Which lines have the string "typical"? Copy all of them from the entries below.

# [WORKING DATA]
+++
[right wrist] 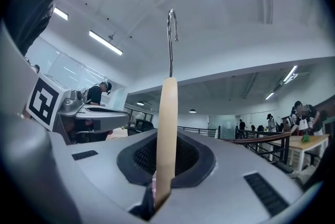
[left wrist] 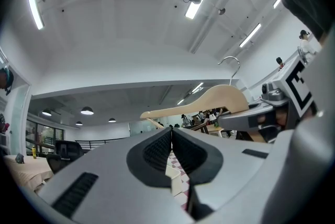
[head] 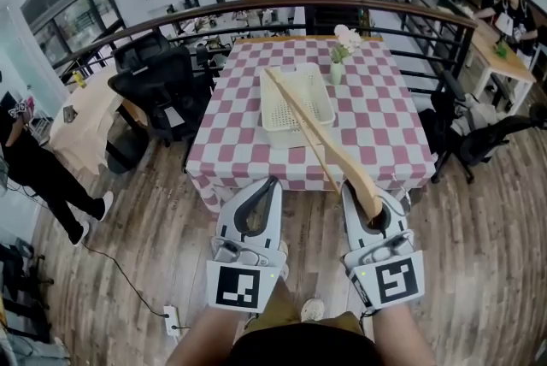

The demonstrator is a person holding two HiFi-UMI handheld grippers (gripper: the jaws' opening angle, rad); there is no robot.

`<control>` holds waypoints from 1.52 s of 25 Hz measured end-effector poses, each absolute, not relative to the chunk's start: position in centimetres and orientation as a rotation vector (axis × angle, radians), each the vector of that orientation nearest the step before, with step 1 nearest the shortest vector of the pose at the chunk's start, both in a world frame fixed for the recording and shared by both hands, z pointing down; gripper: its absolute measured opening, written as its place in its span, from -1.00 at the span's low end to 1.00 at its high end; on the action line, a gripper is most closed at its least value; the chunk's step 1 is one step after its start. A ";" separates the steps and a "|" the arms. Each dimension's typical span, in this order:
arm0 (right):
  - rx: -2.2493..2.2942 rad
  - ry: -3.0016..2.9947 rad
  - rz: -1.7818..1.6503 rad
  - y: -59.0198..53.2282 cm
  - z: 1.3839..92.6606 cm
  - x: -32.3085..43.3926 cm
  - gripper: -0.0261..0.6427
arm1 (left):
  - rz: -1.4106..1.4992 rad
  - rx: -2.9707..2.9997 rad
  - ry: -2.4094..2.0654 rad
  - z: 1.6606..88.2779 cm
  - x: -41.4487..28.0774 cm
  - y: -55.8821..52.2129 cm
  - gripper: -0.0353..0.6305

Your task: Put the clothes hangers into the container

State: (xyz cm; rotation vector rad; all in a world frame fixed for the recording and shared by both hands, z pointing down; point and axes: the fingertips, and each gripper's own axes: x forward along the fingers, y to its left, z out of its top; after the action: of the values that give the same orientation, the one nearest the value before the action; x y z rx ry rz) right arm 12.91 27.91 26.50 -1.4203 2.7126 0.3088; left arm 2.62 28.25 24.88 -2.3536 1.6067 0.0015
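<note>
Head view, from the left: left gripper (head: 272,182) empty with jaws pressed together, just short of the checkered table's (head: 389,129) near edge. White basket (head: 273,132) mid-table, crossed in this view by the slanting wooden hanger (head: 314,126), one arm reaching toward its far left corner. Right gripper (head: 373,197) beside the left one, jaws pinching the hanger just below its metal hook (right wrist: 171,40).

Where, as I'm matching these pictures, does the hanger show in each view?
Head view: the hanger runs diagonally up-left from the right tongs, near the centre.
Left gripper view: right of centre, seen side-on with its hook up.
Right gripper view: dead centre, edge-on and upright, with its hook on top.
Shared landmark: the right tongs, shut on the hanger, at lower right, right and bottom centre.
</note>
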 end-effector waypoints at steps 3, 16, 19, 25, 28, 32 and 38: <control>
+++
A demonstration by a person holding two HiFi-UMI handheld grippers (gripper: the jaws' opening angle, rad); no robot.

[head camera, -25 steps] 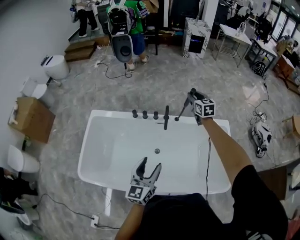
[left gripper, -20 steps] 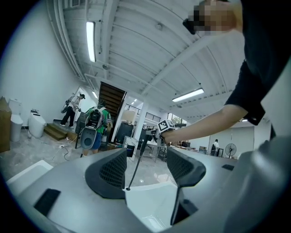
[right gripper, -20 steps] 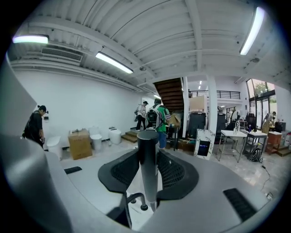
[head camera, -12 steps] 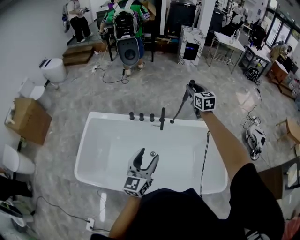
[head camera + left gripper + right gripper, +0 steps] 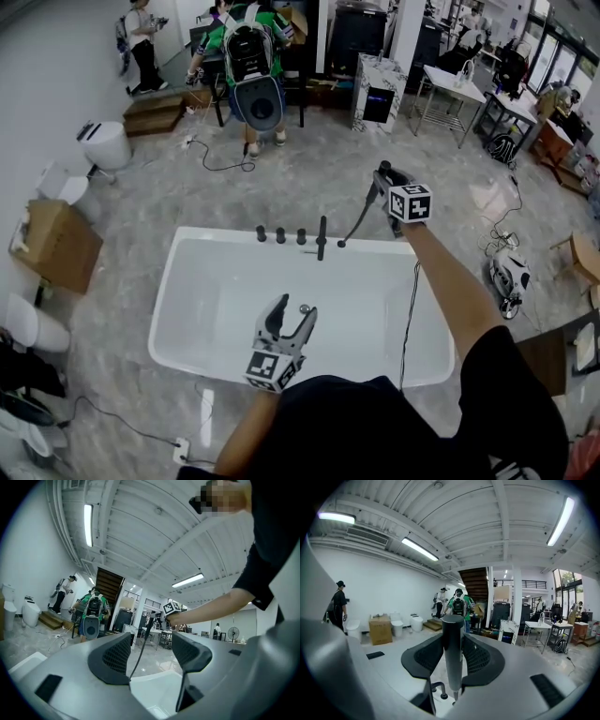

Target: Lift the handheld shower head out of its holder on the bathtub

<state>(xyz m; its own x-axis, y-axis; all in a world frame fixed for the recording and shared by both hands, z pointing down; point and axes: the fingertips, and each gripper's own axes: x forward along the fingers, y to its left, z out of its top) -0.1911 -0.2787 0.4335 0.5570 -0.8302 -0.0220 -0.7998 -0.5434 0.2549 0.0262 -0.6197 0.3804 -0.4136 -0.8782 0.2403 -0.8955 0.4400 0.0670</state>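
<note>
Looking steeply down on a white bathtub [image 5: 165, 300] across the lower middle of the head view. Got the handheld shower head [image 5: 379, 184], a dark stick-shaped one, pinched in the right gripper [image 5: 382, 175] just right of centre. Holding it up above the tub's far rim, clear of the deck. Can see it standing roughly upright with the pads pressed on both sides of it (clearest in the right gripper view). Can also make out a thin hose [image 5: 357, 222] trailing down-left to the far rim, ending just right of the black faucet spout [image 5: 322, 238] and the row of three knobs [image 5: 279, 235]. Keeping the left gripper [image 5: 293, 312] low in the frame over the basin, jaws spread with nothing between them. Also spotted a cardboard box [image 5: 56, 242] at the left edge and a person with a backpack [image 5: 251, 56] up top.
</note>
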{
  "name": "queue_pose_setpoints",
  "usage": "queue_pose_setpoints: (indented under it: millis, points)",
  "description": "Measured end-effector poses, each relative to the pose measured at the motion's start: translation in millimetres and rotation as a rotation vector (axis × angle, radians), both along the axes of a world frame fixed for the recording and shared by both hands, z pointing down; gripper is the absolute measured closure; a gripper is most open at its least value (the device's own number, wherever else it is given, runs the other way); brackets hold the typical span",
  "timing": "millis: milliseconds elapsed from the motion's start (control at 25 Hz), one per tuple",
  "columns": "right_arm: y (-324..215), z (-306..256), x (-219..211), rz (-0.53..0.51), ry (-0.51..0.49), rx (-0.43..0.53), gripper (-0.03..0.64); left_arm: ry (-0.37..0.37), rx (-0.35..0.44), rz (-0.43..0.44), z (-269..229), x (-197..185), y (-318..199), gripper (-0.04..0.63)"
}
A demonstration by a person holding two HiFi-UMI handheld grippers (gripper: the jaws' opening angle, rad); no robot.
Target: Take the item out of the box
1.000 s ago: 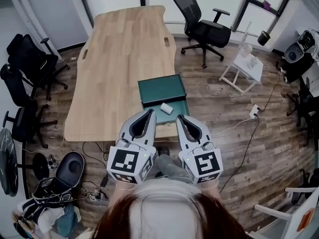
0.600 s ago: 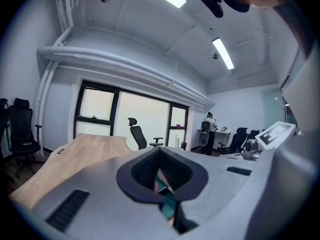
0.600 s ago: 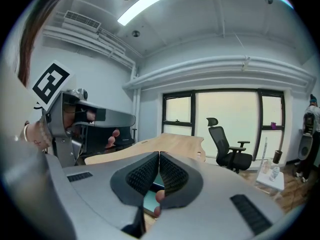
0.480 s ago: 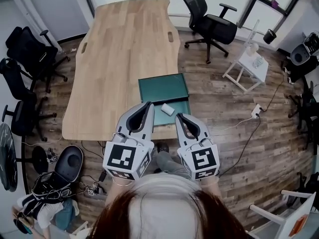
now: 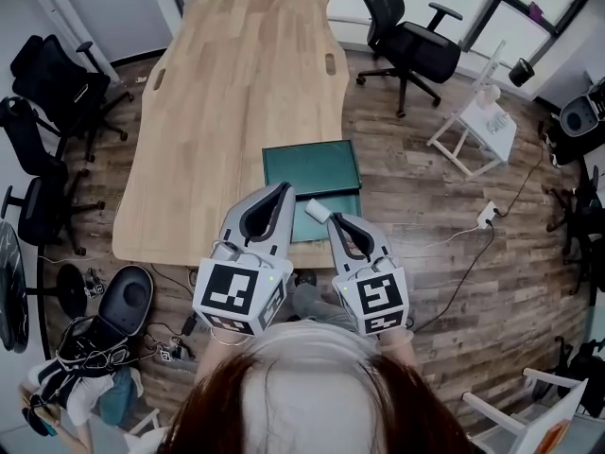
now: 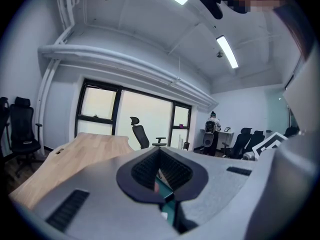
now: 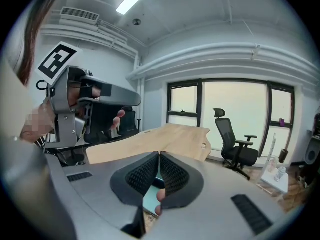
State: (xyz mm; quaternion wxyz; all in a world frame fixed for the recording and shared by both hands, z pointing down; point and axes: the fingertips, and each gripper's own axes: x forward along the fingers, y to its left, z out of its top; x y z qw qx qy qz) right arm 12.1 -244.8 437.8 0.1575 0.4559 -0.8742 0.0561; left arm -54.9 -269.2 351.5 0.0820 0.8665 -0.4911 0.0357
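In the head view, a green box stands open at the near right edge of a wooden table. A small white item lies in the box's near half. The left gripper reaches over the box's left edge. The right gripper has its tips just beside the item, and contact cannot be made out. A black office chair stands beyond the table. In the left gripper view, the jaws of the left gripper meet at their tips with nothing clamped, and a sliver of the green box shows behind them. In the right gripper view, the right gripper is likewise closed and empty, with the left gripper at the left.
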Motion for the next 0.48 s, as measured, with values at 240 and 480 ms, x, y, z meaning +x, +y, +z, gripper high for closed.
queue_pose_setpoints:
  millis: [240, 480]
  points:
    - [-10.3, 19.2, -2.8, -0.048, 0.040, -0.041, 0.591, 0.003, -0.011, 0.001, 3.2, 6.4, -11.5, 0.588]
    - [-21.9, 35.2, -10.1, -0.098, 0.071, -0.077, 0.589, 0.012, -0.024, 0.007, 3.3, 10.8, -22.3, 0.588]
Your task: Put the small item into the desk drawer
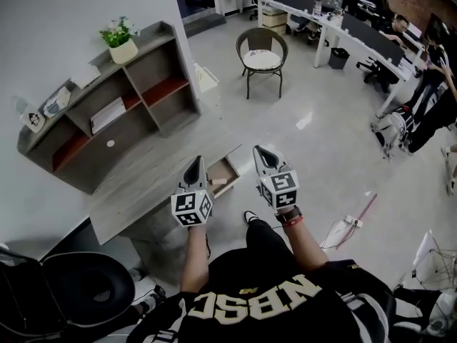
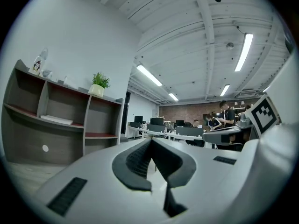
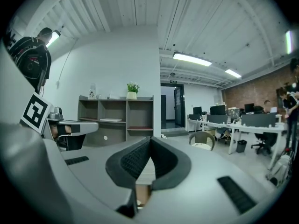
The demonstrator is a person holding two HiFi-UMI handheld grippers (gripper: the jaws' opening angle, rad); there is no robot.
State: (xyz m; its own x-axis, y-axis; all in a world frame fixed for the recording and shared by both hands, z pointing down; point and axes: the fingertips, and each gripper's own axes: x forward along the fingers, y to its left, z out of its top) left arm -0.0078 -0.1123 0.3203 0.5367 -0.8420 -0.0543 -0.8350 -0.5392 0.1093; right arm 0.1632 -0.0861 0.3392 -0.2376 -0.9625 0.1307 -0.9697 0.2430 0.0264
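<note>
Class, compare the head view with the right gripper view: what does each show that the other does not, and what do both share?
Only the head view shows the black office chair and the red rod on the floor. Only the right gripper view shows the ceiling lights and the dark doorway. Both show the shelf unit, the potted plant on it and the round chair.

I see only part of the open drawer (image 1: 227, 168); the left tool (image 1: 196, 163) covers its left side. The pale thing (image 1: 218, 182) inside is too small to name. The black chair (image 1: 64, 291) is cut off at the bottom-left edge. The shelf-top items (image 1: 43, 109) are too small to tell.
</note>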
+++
# [SOLUTION BELOW]
`<control>` holds waypoints from 1.52 s of 25 Hz measured end-effector poses, each absolute, not relative to the chunk's start: position in centimetres and orientation as a rotation vector (axis × angle, radians), each the vector of that orientation nearest the step before, with step 1 nearest the shortest vector of the pose at the chunk's start, both in a world frame fixed for the recording and shared by both hands, z pointing down; gripper: its absolute measured opening, written as its place in its span, from -1.00 at the span's low end to 1.00 at its high end; on the action line, a gripper is most closed at its least value; the chunk's step 1 is one step after its start. A ";" separates the steps and a "|" the arms. Each dimension's typical span, in this order:
  "description": "Measured end-effector poses, each relative to the pose measured at the motion's start: translation in millimetres and rotation as a rotation vector (axis × angle, radians), both along the axes of a world frame fixed for the recording and shared by both hands, z pointing down; gripper is the absolute measured closure; a gripper is most open at its least value (the device's own number, wherever else it is given, runs the other way); brackets hold the typical span",

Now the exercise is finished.